The primary components of the NRC net levelized cost are the net present value (NPV) of the measure costs divided by the annual savings of the measure. Economic costs and benefits are converted to present-value costs and benefits based the financing costs, sponsor cost shares, and discount rates. ProCost uses standard capital recovery factors and present value (PV) factors to calculate PV costs and benefits. Finance costs use sponsor-specific interest rates and terms as assigned by user input to calculate PV of capital costs of measures. Annual costs and benefits that are not financed are counted in the years they occur and discounted to present values using standard present value factors and the global discount rate of 3.75 percent used in all analysis for the 2021 Plan.
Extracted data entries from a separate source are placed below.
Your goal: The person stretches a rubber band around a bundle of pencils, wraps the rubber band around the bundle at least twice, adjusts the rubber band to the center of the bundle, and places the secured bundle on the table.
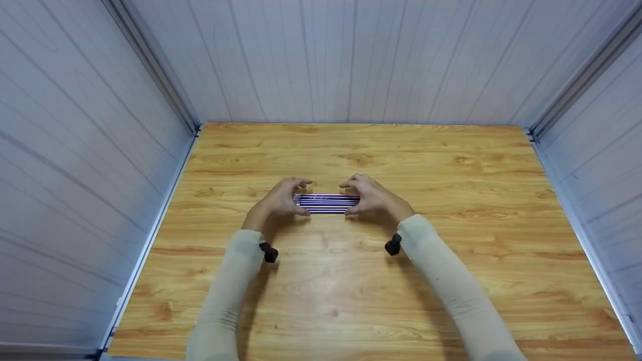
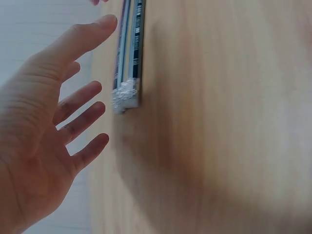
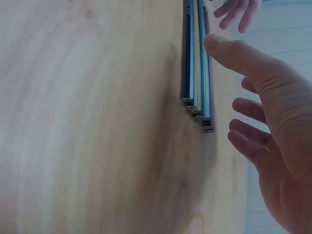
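A row of several pencils (image 1: pixel 327 203) lies side by side on the wooden table, running left to right. In the left wrist view, silvery ferrule ends (image 2: pixel 126 93) mark one end of the row. The right wrist view shows blunt, unsharpened ends (image 3: pixel 200 114), slightly staggered. My left hand (image 1: pixel 282 198) is at the left end, thumb and fingers spread around it. At the right end, my right hand (image 1: pixel 372 197) mirrors it, thumb on the near side and fingers on the far side. Both wrist views show fingers apart, without a grip on the pencils.
The wood-grain tabletop (image 1: pixel 331 281) spreads around the hands. Pale panels stand as a back wall (image 1: pixel 326 60), a left wall (image 1: pixel 75 165) and a right wall (image 1: pixel 602 160). A small black device (image 1: pixel 269 252) sits at the left wrist, another black device (image 1: pixel 393 244) at the right.
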A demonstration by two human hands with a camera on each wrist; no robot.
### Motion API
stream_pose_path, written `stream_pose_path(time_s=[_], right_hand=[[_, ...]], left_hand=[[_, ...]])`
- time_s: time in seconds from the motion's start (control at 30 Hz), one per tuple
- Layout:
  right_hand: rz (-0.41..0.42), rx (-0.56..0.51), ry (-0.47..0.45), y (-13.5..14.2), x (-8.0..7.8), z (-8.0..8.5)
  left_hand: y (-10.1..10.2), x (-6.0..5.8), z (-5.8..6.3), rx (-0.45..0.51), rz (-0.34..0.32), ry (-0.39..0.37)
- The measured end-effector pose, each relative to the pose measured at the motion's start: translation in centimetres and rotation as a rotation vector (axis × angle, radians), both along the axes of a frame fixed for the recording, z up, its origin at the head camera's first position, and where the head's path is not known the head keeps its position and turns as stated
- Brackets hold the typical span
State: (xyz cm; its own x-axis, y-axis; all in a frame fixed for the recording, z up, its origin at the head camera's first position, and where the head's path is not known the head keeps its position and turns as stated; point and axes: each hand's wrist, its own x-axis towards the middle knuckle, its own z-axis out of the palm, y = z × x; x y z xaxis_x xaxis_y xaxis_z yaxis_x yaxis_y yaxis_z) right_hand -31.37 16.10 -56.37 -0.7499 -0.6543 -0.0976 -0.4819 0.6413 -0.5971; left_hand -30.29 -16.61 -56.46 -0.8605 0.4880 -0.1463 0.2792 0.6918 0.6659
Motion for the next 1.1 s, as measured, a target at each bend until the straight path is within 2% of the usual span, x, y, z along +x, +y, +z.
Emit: stream_pose_path(time_s=[0.1,0.2,0.33,0.37,0.43,0.53,0.73,1.1], right_hand=[[-0.022,0.024,-0.004,-0.3,0.0,-0.8],[-0.047,0.037,0.009,-0.6,0.1,-1.2],[-0.066,0.024,-0.011,-0.8,0.4,-1.3],[-0.068,0.021,-0.018,-0.9,0.5,-1.2],[-0.076,0.015,-0.034,-0.9,0.7,-1.2],[-0.089,0.013,-0.038,-0.9,0.9,-1.2],[-0.074,0.004,-0.023,-1.1,0.8,-1.3],[-0.066,0.035,-0.045,-1.5,0.7,-1.2]], left_hand=[[0.2,0.0,-0.7,0.003,0.003,-0.005],[-0.1,-0.4,-1.9,-0.006,0.006,0.022],[-0.7,-1.7,-4.9,-0.042,0.009,0.093],[-0.7,-1.9,-5.2,-0.049,0.013,0.095],[-0.9,-2.5,-6.4,-0.065,0.012,0.122],[-1.0,-3.0,-7.2,-0.084,0.014,0.124],[-0.9,-3.6,-7.9,-0.074,-0.005,0.117],[-0.4,-4.0,-8.3,-0.060,-0.019,0.058]])
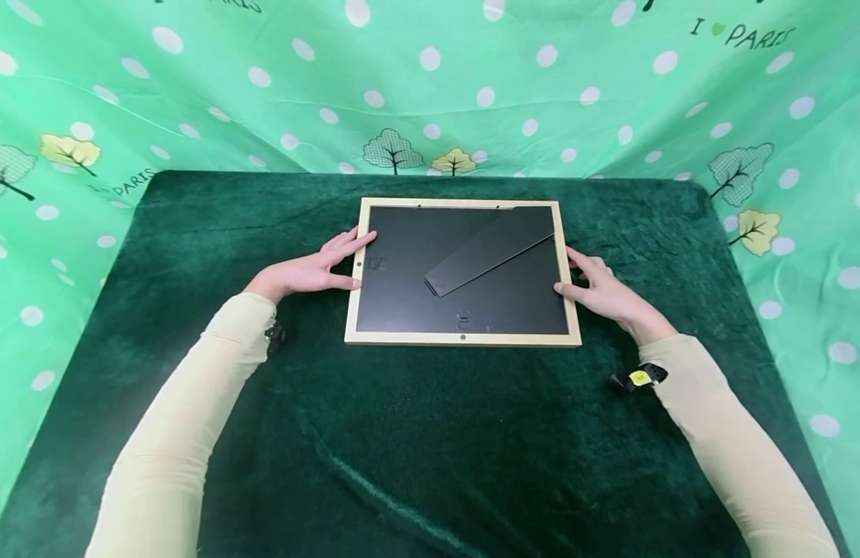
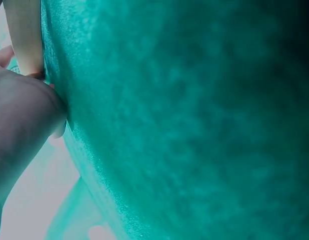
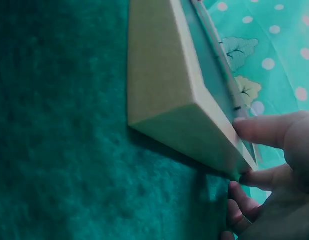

ProCost sums all the present value costs and nets out benefits. This net present value is then amortized over the life of the program (20 years) using standard capital recovery factors and the discount rate. The resulting annual “levelized” cost is divided by the discounted annual energy savings adjusted for transmission and distribution line losses to produce a levelized cost per unit energy saved in dollars per kWh.
The NRC net levelized costs are all costs minus all benefits regardless of which sponsor incurs the cost or accrues the benefits. In addition to energy system costs and benefits, NRC net levelized cost includes non-energy, program administration, other-fuel, O&M, periodic-replacement benefits and costs. The ten percent Regional Act Credit is taken into consideration in the Regional Portfolio Model and thus not included in the NRC net levelized costs used in the supply curve inputs. The costs and benefits included in the 2021 Power Plan are summarized in the table below.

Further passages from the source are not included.